## Task instructions
Only some lines are wanted. Transcribe, exactly, the lines below from the line with "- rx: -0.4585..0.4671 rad" up to and including the line with "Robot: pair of".
[Opening Excerpted records section]
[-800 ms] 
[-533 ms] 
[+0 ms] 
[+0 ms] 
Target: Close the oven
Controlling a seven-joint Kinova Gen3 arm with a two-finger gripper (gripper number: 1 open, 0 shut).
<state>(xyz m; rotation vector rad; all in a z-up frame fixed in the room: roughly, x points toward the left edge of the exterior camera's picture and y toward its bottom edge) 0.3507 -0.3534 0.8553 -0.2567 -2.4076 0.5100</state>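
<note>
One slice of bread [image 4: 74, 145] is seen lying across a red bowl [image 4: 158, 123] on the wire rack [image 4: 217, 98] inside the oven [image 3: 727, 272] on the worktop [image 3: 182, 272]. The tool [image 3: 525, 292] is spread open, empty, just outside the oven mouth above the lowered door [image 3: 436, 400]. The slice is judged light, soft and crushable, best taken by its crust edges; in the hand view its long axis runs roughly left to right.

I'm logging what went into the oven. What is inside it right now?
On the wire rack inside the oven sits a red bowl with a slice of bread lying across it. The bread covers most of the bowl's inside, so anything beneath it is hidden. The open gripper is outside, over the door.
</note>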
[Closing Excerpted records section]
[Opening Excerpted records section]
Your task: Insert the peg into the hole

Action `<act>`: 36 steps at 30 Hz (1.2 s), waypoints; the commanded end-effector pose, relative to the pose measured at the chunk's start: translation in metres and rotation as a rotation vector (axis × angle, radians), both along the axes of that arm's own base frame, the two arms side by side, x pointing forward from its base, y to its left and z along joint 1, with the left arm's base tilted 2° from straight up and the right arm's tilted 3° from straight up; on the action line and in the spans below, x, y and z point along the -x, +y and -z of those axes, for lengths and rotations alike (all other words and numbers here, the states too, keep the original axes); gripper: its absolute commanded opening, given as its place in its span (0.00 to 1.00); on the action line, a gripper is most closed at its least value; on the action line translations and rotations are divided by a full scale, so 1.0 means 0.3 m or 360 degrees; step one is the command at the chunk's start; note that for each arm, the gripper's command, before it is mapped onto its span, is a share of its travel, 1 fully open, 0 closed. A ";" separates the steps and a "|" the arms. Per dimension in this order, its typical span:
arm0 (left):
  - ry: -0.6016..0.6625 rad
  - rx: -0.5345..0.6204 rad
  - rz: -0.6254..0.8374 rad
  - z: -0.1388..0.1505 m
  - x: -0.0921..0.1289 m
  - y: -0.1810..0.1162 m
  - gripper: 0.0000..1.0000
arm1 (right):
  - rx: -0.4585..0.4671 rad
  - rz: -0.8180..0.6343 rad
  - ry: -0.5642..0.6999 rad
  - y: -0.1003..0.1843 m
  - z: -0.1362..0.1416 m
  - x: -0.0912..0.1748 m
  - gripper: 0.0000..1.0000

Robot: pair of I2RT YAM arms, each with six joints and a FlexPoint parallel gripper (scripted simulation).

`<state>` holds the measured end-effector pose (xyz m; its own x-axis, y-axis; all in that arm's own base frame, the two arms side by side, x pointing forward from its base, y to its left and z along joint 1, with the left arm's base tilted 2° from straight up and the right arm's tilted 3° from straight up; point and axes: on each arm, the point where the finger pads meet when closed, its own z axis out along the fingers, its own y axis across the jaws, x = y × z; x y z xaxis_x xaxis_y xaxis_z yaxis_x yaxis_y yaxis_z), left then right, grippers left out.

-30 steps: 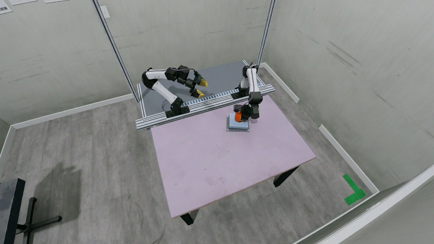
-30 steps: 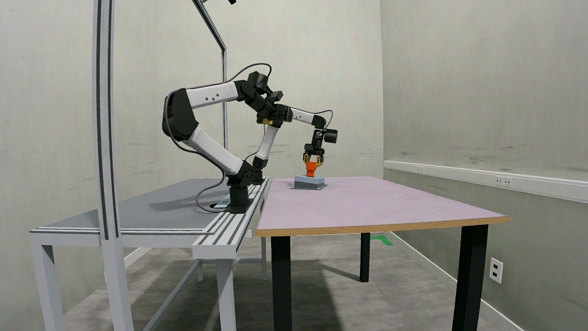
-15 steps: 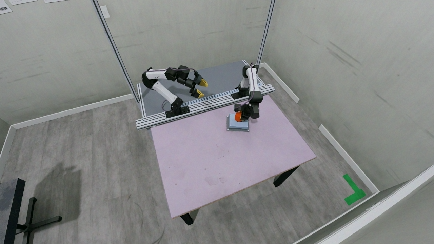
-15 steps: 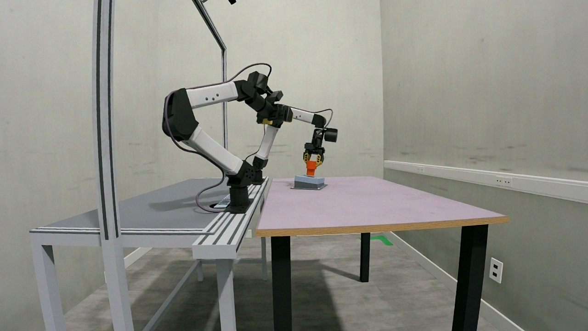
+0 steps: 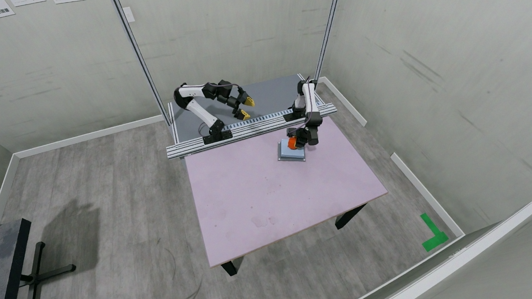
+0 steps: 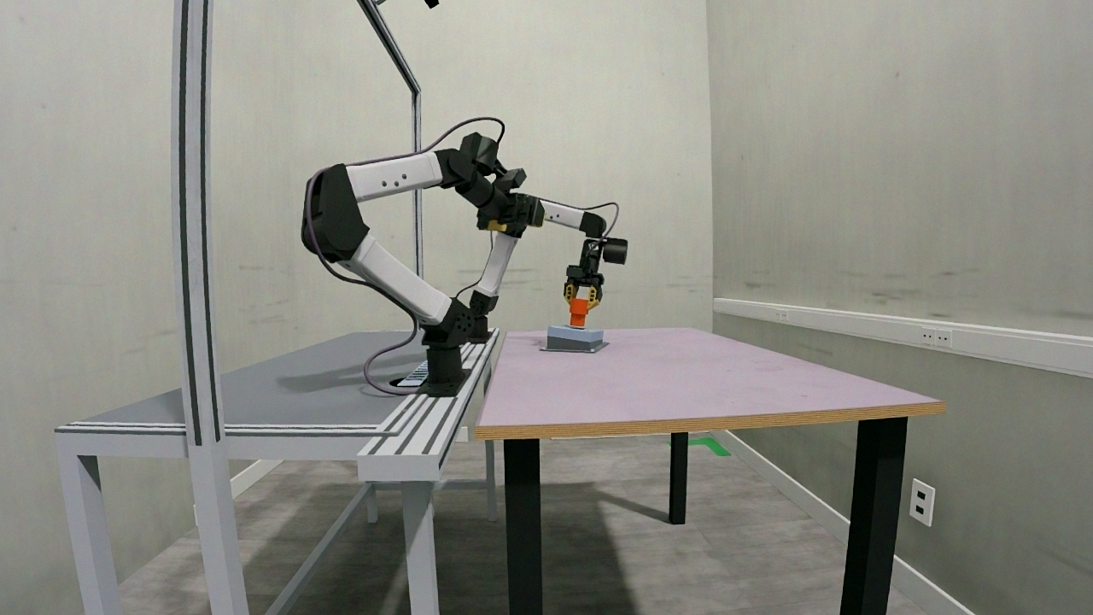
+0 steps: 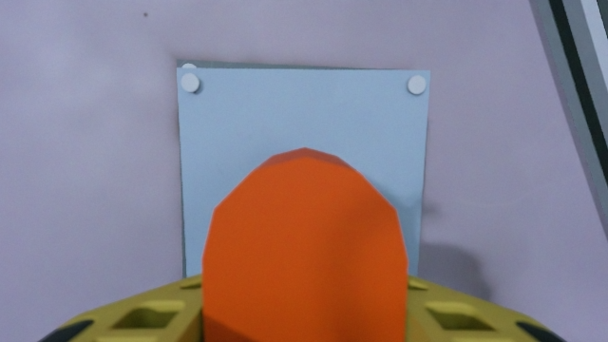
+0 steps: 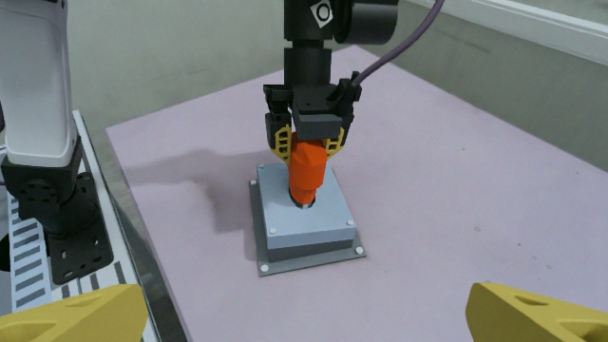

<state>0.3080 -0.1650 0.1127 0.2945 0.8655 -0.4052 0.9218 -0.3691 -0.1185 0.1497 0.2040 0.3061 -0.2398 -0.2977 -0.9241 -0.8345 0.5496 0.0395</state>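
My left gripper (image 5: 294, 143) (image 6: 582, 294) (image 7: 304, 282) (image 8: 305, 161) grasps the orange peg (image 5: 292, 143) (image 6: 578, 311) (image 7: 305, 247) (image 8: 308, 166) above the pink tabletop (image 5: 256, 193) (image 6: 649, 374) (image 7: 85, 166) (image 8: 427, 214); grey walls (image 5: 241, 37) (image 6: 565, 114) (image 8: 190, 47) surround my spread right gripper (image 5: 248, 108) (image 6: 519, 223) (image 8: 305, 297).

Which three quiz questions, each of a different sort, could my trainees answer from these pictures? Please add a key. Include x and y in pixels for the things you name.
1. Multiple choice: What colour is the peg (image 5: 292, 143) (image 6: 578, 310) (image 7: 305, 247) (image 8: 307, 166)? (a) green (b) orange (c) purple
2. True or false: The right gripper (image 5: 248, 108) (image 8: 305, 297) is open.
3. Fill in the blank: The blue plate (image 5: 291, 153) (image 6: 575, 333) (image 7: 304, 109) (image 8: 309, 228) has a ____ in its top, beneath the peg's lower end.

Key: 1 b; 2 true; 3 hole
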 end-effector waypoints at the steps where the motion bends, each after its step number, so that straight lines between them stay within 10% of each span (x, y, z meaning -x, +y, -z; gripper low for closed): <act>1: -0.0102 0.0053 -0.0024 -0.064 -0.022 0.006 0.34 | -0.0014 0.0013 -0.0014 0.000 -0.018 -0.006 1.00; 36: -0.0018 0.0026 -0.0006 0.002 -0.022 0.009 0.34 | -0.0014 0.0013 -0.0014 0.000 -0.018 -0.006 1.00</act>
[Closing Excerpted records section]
## Exercise output
  - rx: -0.4585..0.4671 rad
  - rz: -0.8180..0.6343 rad
  - ry: -0.5642..0.6999 rad
  - y: -0.1003..0.1843 m
  - z: -0.1362..0.1416 m
  - x: -0.0912..0.1748 m
  - gripper: 0.0000..1.0000

Robot: pair of I2RT YAM arms, each with six joints and a FlexPoint parallel gripper (scripted simulation).

This concludes the answer.